WHAT IS REQUIRED: Would you please return every line from the listing that contains the word "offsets"?
========================================
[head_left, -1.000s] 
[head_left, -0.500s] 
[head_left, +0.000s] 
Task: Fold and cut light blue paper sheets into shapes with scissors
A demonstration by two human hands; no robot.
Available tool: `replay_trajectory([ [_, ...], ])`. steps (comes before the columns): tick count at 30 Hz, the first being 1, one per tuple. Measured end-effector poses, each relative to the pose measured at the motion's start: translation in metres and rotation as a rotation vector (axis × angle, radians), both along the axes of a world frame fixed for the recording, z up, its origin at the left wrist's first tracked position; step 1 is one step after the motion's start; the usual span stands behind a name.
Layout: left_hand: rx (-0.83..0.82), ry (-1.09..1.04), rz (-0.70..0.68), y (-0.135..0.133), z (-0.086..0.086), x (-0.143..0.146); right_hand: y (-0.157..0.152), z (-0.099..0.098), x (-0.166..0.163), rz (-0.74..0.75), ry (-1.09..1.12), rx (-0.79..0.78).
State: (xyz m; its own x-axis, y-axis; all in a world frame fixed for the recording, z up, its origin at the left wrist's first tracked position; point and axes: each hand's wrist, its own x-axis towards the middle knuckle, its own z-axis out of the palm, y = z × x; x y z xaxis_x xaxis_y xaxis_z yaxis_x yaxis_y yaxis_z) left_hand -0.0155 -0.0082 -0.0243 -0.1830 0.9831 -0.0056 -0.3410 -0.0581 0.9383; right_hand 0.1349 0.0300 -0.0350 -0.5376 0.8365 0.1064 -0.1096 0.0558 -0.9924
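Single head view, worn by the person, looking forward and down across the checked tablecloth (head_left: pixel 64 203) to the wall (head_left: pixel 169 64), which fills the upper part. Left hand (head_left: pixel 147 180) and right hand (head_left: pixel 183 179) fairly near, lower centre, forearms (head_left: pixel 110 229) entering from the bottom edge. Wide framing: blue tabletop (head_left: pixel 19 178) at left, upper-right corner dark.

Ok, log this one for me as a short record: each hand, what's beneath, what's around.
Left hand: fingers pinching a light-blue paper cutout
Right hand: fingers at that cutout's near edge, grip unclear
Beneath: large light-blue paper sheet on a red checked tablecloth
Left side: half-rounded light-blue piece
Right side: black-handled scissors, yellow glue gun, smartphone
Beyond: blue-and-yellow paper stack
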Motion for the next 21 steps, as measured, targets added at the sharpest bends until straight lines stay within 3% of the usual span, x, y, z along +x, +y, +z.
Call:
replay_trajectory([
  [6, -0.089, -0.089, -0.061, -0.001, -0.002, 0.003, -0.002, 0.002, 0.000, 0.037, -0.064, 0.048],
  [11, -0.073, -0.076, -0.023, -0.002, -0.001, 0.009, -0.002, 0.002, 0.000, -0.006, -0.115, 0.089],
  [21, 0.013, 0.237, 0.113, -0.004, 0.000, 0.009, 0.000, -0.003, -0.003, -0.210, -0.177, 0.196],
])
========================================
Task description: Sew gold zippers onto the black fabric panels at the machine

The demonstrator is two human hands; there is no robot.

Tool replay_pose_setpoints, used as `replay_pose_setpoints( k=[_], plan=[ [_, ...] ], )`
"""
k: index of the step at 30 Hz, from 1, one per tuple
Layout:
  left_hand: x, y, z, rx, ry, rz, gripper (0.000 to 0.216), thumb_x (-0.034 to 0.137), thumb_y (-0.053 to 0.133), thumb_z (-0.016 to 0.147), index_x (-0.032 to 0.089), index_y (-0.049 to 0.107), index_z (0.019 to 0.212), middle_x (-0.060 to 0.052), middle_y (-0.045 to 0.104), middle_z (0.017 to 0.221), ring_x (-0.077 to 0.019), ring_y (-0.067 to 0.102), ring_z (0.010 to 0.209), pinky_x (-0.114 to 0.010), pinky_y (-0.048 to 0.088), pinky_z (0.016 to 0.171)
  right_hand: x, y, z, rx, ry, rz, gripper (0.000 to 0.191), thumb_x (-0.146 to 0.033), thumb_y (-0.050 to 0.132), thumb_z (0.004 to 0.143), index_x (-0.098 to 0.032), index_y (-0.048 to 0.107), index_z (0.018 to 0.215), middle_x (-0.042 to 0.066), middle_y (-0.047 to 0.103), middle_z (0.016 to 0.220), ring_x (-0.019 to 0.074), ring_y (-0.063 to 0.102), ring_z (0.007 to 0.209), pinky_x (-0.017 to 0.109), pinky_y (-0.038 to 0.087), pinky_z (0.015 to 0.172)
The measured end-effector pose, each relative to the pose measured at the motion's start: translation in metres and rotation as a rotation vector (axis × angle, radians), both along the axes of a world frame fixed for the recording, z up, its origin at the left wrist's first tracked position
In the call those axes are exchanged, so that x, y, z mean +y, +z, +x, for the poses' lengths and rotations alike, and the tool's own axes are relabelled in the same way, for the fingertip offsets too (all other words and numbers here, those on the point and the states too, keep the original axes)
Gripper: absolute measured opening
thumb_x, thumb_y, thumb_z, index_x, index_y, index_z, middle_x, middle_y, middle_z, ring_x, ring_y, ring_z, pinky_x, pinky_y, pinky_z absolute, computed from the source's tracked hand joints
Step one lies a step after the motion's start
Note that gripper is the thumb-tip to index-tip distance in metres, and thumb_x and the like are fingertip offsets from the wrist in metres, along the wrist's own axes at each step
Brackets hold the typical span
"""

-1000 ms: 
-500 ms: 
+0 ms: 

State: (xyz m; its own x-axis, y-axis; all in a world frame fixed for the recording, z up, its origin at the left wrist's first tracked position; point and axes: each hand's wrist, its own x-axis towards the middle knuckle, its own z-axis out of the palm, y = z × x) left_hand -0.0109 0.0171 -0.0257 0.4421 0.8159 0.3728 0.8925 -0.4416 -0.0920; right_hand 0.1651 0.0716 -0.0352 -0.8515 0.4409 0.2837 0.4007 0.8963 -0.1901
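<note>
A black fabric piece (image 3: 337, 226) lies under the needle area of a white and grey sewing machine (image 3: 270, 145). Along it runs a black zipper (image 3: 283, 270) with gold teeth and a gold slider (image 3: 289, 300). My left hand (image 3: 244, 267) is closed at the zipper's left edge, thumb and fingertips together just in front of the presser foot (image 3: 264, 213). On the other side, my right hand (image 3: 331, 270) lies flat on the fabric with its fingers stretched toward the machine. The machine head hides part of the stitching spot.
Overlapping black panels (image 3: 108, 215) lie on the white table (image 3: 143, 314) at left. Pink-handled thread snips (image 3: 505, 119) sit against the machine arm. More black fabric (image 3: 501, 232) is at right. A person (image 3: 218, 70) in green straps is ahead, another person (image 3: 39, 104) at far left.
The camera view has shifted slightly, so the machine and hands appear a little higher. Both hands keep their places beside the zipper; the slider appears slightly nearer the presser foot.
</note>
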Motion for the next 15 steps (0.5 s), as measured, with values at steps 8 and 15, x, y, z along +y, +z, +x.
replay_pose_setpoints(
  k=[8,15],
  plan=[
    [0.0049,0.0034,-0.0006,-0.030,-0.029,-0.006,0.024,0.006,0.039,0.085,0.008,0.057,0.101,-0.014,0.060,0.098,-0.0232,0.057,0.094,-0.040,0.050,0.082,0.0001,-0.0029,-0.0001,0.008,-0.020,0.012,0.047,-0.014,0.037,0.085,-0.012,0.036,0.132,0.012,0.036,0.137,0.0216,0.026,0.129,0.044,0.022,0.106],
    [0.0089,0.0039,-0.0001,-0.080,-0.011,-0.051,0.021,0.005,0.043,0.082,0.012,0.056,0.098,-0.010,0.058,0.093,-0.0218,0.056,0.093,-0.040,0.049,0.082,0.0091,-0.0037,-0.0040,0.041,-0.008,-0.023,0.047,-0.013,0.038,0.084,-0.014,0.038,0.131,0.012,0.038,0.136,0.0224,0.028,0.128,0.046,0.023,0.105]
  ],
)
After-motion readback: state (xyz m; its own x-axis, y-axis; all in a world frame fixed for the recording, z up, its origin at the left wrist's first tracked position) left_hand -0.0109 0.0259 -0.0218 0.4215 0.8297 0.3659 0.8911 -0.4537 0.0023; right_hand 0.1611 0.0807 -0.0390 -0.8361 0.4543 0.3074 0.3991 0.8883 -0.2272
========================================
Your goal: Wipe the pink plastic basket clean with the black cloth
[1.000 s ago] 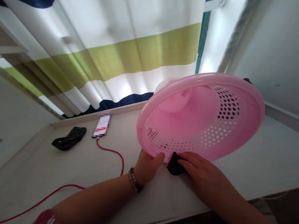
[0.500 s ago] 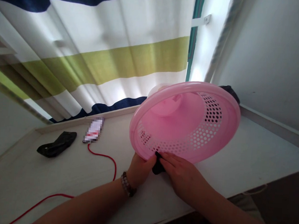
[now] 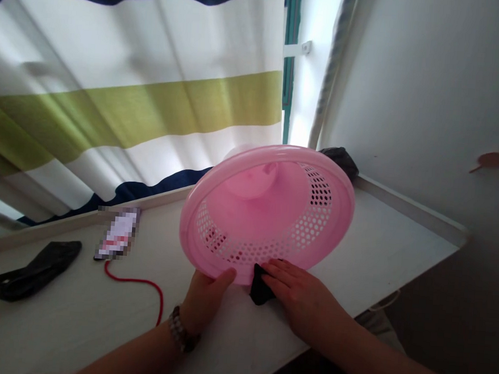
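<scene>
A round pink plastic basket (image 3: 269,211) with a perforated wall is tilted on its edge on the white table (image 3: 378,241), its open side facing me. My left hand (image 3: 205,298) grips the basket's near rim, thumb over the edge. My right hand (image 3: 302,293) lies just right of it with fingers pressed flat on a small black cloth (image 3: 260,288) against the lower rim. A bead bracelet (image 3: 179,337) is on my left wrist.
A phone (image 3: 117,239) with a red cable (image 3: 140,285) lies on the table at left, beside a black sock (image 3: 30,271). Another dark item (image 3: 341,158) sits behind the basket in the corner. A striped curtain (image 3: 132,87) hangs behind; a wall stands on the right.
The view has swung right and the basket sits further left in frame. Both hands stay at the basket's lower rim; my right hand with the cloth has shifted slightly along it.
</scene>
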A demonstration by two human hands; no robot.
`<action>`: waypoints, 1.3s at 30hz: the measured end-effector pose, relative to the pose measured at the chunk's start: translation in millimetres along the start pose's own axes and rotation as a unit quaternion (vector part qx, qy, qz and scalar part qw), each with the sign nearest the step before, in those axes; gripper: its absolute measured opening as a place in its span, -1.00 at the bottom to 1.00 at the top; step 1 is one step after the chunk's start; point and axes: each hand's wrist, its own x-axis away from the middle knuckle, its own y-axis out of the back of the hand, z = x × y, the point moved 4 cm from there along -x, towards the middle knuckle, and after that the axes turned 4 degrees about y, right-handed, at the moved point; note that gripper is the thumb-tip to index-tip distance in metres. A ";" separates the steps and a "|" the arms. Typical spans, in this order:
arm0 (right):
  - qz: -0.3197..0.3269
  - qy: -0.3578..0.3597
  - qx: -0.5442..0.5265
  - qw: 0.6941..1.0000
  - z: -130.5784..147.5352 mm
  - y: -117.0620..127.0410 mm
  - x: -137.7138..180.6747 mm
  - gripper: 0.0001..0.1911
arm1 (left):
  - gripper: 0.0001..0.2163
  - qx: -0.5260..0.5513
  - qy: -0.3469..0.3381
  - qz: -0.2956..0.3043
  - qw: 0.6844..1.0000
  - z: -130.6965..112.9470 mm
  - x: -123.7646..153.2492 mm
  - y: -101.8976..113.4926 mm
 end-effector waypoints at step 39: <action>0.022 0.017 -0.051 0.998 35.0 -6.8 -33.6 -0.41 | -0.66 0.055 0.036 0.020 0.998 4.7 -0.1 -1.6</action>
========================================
SOLUTION TO THIS EXERCISE:
In the call those axes are exchanged, so that x, y, z mean +y, +z, +x, for the poses' lengths and rotations alike, and the tool's own axes are relabelled in the same way, for the fingertip offsets too (all other words and numbers here, those on the point and the states too, keep the original axes)
Note that gripper is the thumb-tip to index-tip distance in metres, and thumb_x and the like are fingertip offsets from the wrist in metres, along the wrist's own axes at each step

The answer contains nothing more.